Até a década de 1960, os antropólogos concordavam quase unanimemente que as mulheres sempre foram oprimidas. A antropologia, devido à sua posição enquanto pesquisa científica, era difícil de ser desafiada. Portanto, as feministas que assumiram essa posição foram fundamentais. Simone de Beauvoir escreveu em seu famoso livro O Segundo Sexo, que “este sempre foi um mundo de homens” e que “a mulher […] [é] a presa da espécie”(9). O argumento de Susan Brownmiller de que os homens sempre foram violentos com as mulheres foi muito influente entre as feministas na década de 1970 (10). Em oposição ao marxismo, a autora atribuiu outras divisões sociais, como classe e raça, à dominação masculina das mulheres: “Os conceitos de hierarquia, escravidão e propriedade privada derivavam e só podiam ser fundamentados na subjugação inicial da mulher”.

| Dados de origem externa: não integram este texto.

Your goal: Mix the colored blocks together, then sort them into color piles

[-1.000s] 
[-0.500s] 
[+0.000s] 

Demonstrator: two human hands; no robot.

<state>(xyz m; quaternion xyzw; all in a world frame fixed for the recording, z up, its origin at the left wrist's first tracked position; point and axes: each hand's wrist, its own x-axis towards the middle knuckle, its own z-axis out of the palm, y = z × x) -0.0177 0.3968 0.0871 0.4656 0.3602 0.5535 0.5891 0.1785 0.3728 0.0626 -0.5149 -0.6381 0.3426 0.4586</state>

Brownmiller atingiu um ponto sensível em feministas que aceitam conjecturas de psicologia do senso comum no lugar de evidências históricas, desde que tratem os homens como o principal inimigo:
“uma das primeiras formas de vínculo masculino deve ter sido o estupro coletivo de uma mulher por um bando de homens saqueadores. Isso realizado, o estupro tornou-se não apenas uma prerrogativa masculina, mas a arma básica de força do homem contra as mulheres, o principal agente de sua vontade e seu medo. […] Por imposição anatômica – a construção inevitável de seus órgãos genitais – o macho humano era um predador natural.”
Foi o “medo de uma temporada aberta de estupros” que levou as mulheres a fazerem a “barganha arriscada” do “relacionamento conjugal” e foi o “único fator causador da subjugação original da mulher pelo homem”. (11)
A antropóloga Margaret Mead descobriu que “os Arapesh [não] têm nenhuma concepção sobre a natureza masculina que torne o estupro compreensível para eles”. Isso indica claramente que o estupro é um produto de sistemas sociais específicos, e não apenas dos atributos fisiológicos dos homens. Mas Brownmiller não faz nenhuma tentativa de explicar como isso pode ser entendido em vista de suas próprias afirmações generalizadas. (12)
Desde então, tem surgido uma riqueza de estudos antropológicos e arqueológicos que fornecem evidências esmagadoras de que as mulheres nem sempre foram oprimidas e, portanto, nem sempre sofreram violência masculina. E, no entanto, a maioria dos escritores não marxistas e até mesmo alguns que afirmam concordar com Marx (embora não com Engels), como Heather Brown – autora do mais recente estudo sério sobre o livro de Engels e os Cadernos Etnológicos de Marx – ainda relutam em aceitar essa proposição básica.(13)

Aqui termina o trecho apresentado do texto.